Jerry Kilgore enjoyed a short major label career just over a decade ago with the top 40 hit ‘Love Trip’ but is probably better known as co-writer of Tracy Byrd’s hit ‘Love Lessons’. His excellent 2007 self-release Loaded & Empty got him some attention, and has now been followed up with another fine record.
The steel-drenched production (by the artist with James Mitchell) has only fiddle missing from the pure country mix and is an aural delight with a relaxed Strait-style feel on much of the material. Jerry’s voice isn’t the most distinctive, but it is nice and he has mature, lovely phrasing. The songs were all written or co-written by Jerry, and are all pretty solid lyrically, while he has a great knack for writing melodies, and there is a good mix of moods and tempos.
It opens well with ‘Can’t Hide A Heartache’, an excellent song offering sympathy and hope for the future to a heartbroken woman. The advice is backed up by the personal experience given in the ensuing song, the mellow ‘Life Goes On’, about getting over someone, with time having done its healing job and the worst now well in the past.
‘Places To Go’ has a similar slow laid back and faintly melancholic feel and insidiously attractive melody, portraying a restless drifter not quite sure what he is ultimately looking for, as he admits he “might be looking for something that just can’t be found”. But he’s moving on anyway,
Cause I got places to go and people to leave
The highway is callin’ my name as we speak
I’m not one to quiet the call of the road, don’t you know?
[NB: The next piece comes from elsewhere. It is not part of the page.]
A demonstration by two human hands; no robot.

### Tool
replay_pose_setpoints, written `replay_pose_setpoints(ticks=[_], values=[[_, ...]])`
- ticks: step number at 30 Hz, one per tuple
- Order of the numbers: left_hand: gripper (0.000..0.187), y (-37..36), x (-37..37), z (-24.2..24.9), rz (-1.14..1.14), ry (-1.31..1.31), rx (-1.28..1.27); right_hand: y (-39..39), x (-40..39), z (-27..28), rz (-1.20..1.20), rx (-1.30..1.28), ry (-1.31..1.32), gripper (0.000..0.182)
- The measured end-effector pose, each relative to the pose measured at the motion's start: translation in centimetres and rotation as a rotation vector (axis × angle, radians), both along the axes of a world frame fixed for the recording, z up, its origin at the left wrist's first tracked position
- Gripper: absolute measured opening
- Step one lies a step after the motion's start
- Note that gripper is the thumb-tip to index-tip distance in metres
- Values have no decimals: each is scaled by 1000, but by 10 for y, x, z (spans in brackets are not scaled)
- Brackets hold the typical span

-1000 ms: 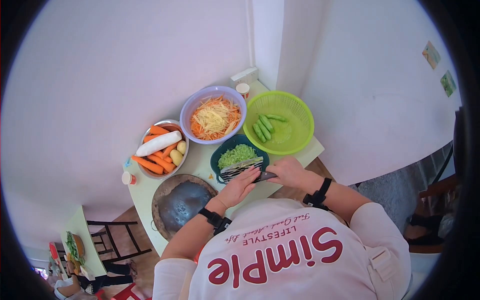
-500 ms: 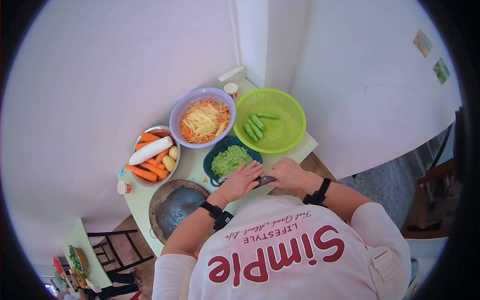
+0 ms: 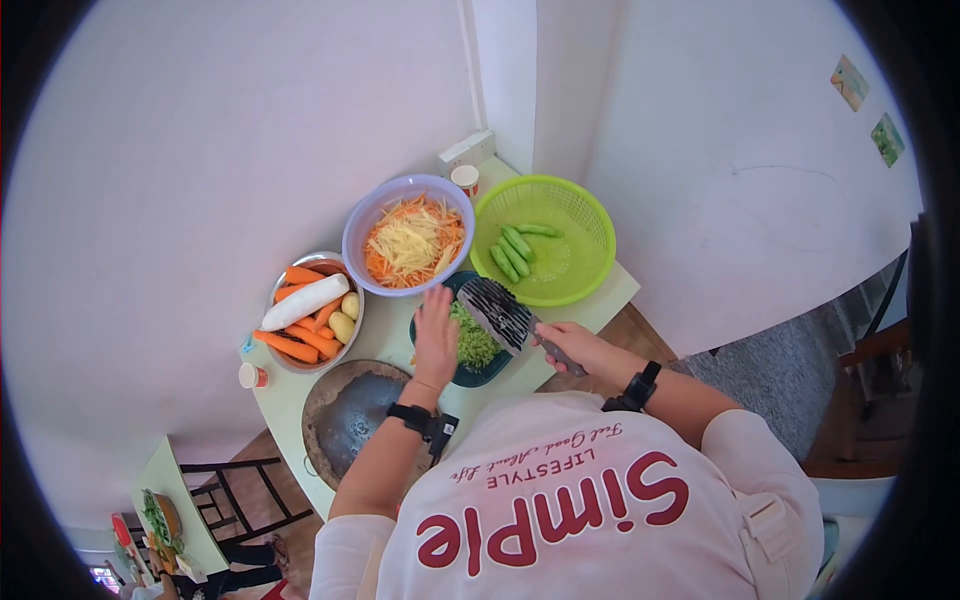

Brother and sister duo Nicole and Jonathan Broussard sing backing vocals.
Randy Kohrs provides backing vocals on ‘Leavin’ Feelin’’, another tale of a serial leaver who gets a “cold lonesome feeling” whenever permanency is on offer, set to a lovely tune with plenty of steel guitar. Elsewhere, we learn the perils of sticking around after breaking someone’s heart, especially living in a small town where ‘Everybody Knows Me’, not to mention the girl. The mournful ‘The Truth’ looks at the reasons behind a breakup:
People will believe what they want to
No matter what you say or do
There’s three sides to every story
Your side, my side and the truth
‘If Ya Wanna Keep Your Beer Cold’ is a sardonic honky tonker, warning against a beautiful woman in a bar:
She’s the coolest woman that I’ve ever seen
That good looking woman’s only good for one thing
You shoulda kept your distance
Cause she tore you all apart
If ya wanna keep your beer cold
Put it next to her heart
Don’t need no cooler
Don’t need no Frigidaire
No ice is necessary long as she’s near
A similar jaundiced mood appears in the amusing irony of ‘Born Rich’:
How in the world did he get her?
A strange little dude with a beautiful girl
Bet his daddy’s got money
Bought him the car that he drives
Bank account the size of Texas gets ‘em every time
Here’s a guy like me sittin’ here all alone
Hell, I can barely pay my bar tab
Got nobody I’m takin’ home
But I caught her lookin’ at me
While she’s a-hangin’ all over him
Who’s she tryin to fool?
We all know what it is
Wish I had been born rich
Instead of so damn good lookin’
I keep holding out hope that some day I will find
A looker of my own looking for a leading man type
Somebody who’ll want me for my body and not my billfold
Until she comes along I’ll feed my own ego
Someone like Toby Keith could have a big hit with this song.
The enjoyable self-confident swingy ‘Do My Own Thing’ is about being comfortable with yourself even if it isn’t “the in thing”. ‘Ain’t On the Menu’ is a cute love letter to a waitress the bashful protagonist has had a crush on for the past year. ‘Right Where You Belong’ is a mellow love ballad set just after the couple have spent their first night together.
In ‘Cinnamon Bay’ the protagonist is ready for a change of scenery and invites his sweetheart along to a beach trip. It’s pleasant with a pretty melody, and while the lyric is nothing special, it’s nice to hear a beach song that actually sounds country.
The memorable title track is quite different from the rest of the record, a sexy southern gothic story song about an illicit affair with a married woman. Jerry growls it out, using the lowest part of his vocal register, and giving ist a sense of urgency and impending doom, although the secret is still in the bag as we end the song.
Gonna Telephone, Texas, just as fast I can
There’s a woman who’s down there with too much time on her hands
Sure as death and taxes she’s in need of a man
I only know I gotta get there
Before she gets out of hand…
Leavin’ Telephone, TX, just as fast as I can
Keepin’ love under cover
Feelin’ guilty as sin
Leavin Telephone, TX, as she’s sneakin back in
Never know just how long til she’s callin’ again
I enjoyed this record a lot, and it’s worth checking out. You can sample it via Youtube.